Problem to solve: Please repeat every line below exactly, from the first to the last.

Material provided:
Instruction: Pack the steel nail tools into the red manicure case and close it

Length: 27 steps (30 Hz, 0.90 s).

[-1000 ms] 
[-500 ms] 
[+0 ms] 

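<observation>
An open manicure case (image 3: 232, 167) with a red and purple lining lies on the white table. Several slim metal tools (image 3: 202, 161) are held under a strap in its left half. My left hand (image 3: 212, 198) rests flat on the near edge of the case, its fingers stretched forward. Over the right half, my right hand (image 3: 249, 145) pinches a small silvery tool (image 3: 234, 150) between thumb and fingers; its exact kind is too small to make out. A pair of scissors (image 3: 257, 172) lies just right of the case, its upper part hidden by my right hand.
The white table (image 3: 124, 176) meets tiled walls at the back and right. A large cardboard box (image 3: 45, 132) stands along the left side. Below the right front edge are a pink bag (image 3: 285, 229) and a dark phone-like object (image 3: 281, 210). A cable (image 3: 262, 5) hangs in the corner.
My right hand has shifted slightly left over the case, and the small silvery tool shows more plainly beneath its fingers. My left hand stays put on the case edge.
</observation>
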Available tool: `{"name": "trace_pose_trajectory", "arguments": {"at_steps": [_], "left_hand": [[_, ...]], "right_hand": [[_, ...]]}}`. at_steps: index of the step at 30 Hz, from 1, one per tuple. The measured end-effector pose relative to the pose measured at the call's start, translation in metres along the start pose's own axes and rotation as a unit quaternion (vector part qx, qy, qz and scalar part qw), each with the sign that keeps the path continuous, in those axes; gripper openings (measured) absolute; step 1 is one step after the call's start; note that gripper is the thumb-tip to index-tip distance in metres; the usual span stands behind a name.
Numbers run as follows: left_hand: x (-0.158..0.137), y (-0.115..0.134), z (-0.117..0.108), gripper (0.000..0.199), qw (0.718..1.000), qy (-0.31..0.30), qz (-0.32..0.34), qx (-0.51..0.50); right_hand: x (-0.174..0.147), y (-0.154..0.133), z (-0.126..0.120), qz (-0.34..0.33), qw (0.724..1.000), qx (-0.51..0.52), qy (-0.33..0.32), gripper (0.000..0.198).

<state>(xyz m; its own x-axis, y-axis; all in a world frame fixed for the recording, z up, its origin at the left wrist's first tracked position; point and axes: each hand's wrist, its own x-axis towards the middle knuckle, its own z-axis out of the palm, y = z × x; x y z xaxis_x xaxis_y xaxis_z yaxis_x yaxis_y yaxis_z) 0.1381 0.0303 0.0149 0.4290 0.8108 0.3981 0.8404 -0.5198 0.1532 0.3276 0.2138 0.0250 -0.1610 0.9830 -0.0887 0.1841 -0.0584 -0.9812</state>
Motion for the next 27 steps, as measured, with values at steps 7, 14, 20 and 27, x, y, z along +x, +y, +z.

Solution to the problem:
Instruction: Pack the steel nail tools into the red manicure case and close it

Length: 27 steps (30 Hz, 0.90 s).

[-1000 ms] 
[-500 ms] 
[+0 ms] 

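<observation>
An open manicure case (image 3: 232, 167) with a red and purple lining lies on the white table. Several slim metal tools (image 3: 202, 161) are held under a strap in its left half. My left hand (image 3: 212, 198) rests flat on the near edge of the case, its fingers stretched forward. Over the right half, my right hand (image 3: 249, 145) pinches a small silvery tool (image 3: 234, 150) between thumb and fingers; its exact kind is too small to make out. A pair of scissors (image 3: 257, 172) lies just right of the case, its upper part hidden by my right hand.
The white table (image 3: 124, 176) meets tiled walls at the back and right. A large cardboard box (image 3: 45, 132) stands along the left side. Below the right front edge are a pink bag (image 3: 285, 229) and a dark phone-like object (image 3: 281, 210). A cable (image 3: 262, 5) hangs in the corner.
My right hand has shifted slightly left over the case, and the small silvery tool shows more plainly beneath its fingers. My left hand stays put on the case edge.
</observation>
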Available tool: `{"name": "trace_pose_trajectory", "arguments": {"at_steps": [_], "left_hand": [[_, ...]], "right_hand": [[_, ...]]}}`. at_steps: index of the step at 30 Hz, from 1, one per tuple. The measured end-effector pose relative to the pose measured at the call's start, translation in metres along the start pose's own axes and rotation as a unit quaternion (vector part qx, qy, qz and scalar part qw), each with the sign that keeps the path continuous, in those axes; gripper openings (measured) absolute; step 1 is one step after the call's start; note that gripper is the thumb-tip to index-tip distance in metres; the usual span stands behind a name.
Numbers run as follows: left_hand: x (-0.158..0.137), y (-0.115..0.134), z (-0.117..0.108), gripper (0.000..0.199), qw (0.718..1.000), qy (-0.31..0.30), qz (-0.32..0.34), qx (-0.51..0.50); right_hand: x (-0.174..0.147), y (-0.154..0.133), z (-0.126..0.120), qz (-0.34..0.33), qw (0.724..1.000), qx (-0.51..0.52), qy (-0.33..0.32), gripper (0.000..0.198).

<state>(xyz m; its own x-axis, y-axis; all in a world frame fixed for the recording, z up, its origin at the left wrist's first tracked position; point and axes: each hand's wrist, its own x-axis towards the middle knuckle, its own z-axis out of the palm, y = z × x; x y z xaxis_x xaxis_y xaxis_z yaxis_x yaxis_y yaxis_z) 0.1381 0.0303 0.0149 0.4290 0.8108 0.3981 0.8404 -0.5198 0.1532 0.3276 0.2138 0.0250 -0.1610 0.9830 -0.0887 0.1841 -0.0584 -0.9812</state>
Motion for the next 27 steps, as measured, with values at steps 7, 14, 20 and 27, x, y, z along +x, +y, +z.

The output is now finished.